Yesterday, in Athens, taxi workers went on strike to protest the country’s recent deregulation of their industry. To comply with IMF recommendations, Greece has increased the number of permits available for taxi drivers.
This policy is not an austerity measure per se, but rather a liberalization of the taxi industry, not requiring a change in government spending or taxation. As taxi drivers protest, other Greeks should be celebrating this measure — it will mean more cabs are available at lower prices.

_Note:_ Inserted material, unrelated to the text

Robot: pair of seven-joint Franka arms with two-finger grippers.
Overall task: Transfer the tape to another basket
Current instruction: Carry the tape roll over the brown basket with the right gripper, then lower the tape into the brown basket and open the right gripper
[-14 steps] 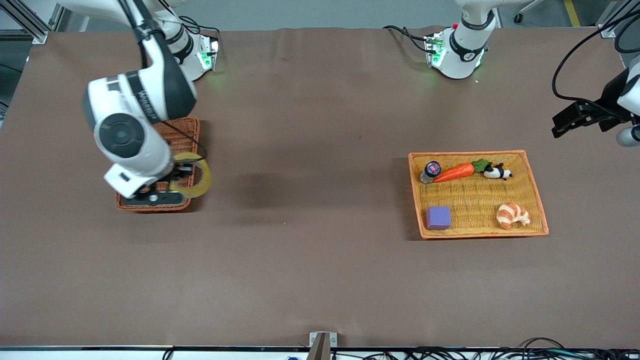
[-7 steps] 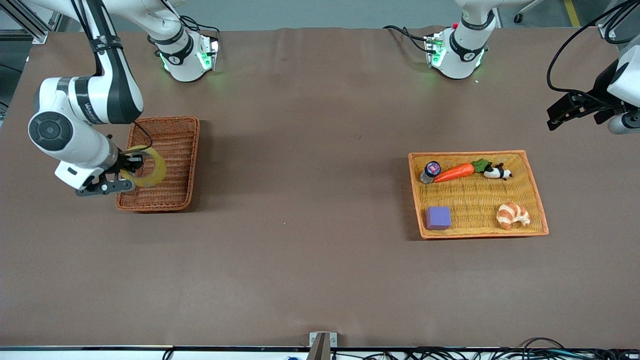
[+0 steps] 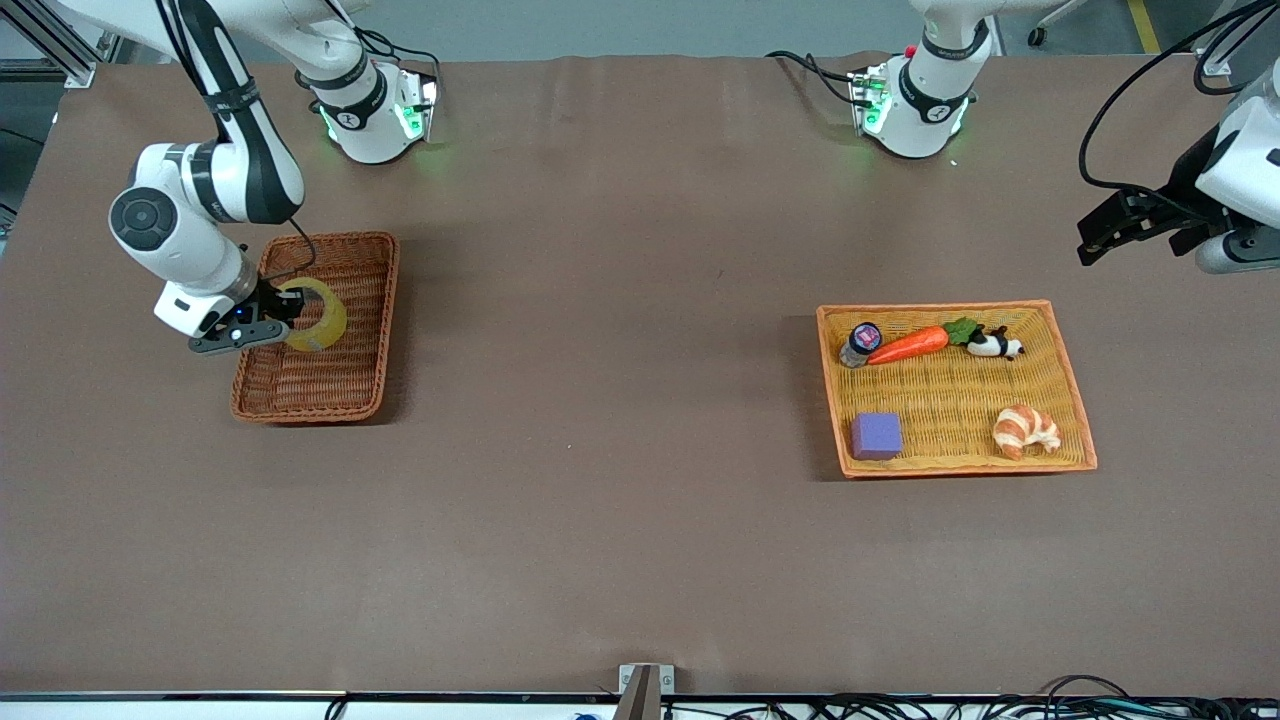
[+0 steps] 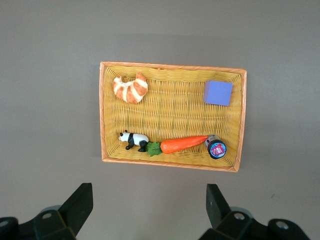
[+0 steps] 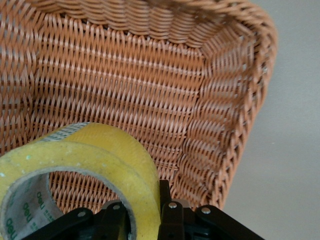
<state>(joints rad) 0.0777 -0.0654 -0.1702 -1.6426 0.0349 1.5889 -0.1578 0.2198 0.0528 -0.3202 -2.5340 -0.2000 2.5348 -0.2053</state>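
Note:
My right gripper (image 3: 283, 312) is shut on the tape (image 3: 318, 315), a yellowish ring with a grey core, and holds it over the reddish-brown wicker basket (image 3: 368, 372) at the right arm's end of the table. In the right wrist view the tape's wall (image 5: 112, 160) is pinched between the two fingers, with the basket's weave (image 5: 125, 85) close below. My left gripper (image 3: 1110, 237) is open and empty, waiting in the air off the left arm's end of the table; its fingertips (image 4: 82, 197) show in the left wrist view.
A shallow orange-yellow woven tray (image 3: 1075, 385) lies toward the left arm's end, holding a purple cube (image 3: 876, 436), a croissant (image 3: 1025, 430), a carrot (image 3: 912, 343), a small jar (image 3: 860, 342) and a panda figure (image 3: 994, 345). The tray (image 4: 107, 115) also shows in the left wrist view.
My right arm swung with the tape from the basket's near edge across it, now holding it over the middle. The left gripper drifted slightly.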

Here in Washington, DC, taxi drivers are also up in arms. Two drivers associations are suing Mayor Vincent Gray and the DC Taxi Commission because of the 2008 switch from fares based on zones to meters. Some drivers say their pay has dropped by 30 percent as a result. They are correct that the meter rate is determined arbitrarily, but most likely the current rate is higher than the market rate would be. As in Athens, the number of cabs allowed to operate in DC is artificially capped. Jim Epstein writes at Hit & Run:
Since 2010, the D.C. Taxi Commission hasn’t been issuing licenses to new cabbies. There’s no official waiting list, but a representative from the commission told me she receives calls “all day, every day” from potential applicants. In other words, want-to-be cab drivers are clamoring to get into the industry at the going rate.
In both cities politicians have earned favor with cab drivers by restricting their number to keep rates high. But liberalizing taxi policies will benefit all city residents — especially potential new cab drivers — except those who have historically been sheltered from competition.